Apprentissage automatique rapide et lent

In recent years we have witnessed a digital revolution that has dramatically changed the way in which we generate and consume data. In 2016, 90% of the world’s data was created just on the last 2 years and is expected that by 2020 the digital universe will reach 44 zettabytes (44 trillion gigabytes ). This new paradigm of ubiquitous data has impacted different sectors of society including government, healthcare, banking and entertainment, to name a few. Due to the extent of its potential data has been dubbed “the oil of the digital era”.

The term Big Data is used to refer to this groundbreaking phenomenon. A continuous effort exists to delimit this term; a popular approach are the so called “4 Vs” of big data: Volume, Velocity, Variety and Veracity. Volume is related to the scale of the data which varies depending on the application. Velocity considers the rate at which data is generated/collected. Variety represents the different types of data, including traditional structured data and emerging unstructured data.
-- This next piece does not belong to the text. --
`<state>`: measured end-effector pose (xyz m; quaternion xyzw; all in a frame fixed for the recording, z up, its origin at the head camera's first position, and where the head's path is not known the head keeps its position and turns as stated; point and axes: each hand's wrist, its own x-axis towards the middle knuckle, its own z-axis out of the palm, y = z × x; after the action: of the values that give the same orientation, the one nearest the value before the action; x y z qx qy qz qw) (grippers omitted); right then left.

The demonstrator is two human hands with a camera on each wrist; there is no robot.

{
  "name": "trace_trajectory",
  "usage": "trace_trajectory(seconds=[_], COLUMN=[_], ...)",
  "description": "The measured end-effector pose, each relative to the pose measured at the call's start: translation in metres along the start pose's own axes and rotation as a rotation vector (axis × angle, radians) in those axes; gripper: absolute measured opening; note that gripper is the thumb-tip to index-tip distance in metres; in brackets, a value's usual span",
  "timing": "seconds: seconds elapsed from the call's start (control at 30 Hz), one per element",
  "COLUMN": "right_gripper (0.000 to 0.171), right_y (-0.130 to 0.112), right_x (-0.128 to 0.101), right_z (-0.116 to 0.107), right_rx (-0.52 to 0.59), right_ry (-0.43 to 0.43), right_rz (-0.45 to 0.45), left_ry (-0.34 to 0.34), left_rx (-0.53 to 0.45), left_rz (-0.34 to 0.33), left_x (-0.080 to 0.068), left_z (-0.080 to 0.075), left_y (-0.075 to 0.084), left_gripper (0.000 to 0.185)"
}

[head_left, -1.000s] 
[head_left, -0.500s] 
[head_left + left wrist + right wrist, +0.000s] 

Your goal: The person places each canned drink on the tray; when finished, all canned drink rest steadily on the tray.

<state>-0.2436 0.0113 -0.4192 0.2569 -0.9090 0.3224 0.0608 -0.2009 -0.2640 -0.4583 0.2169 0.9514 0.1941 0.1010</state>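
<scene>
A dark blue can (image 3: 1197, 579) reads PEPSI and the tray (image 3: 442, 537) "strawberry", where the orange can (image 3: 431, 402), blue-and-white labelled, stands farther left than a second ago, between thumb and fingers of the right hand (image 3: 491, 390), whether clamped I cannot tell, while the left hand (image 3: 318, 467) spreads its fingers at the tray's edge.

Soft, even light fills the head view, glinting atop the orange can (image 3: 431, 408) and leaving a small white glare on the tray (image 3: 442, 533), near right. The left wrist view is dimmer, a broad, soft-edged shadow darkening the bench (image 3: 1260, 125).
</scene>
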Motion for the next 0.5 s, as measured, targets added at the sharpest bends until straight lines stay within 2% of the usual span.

Finally, Veracity corresponds to the reliability that can be attributed to the data.

Another significant factor is the dramatic growth of the Internet of Things (IoT), which is the ecosystem where devices (things) connect, interact and exchange data. Such devices can be analog or digital, e.g. cars, airplanes, cellphones, etc. By 2013, 20 billion of such devices were connected to the internet and this number is expected to grow to 32 billion by 2020, this means an increment from 7% to 15% of the total number of connected devices. The contribution of IoT to the digital universe is considerable. For example, data only from embedded systems accounted for 2% of the world’s data in 2013, and is expected to hit 10% by 2020 .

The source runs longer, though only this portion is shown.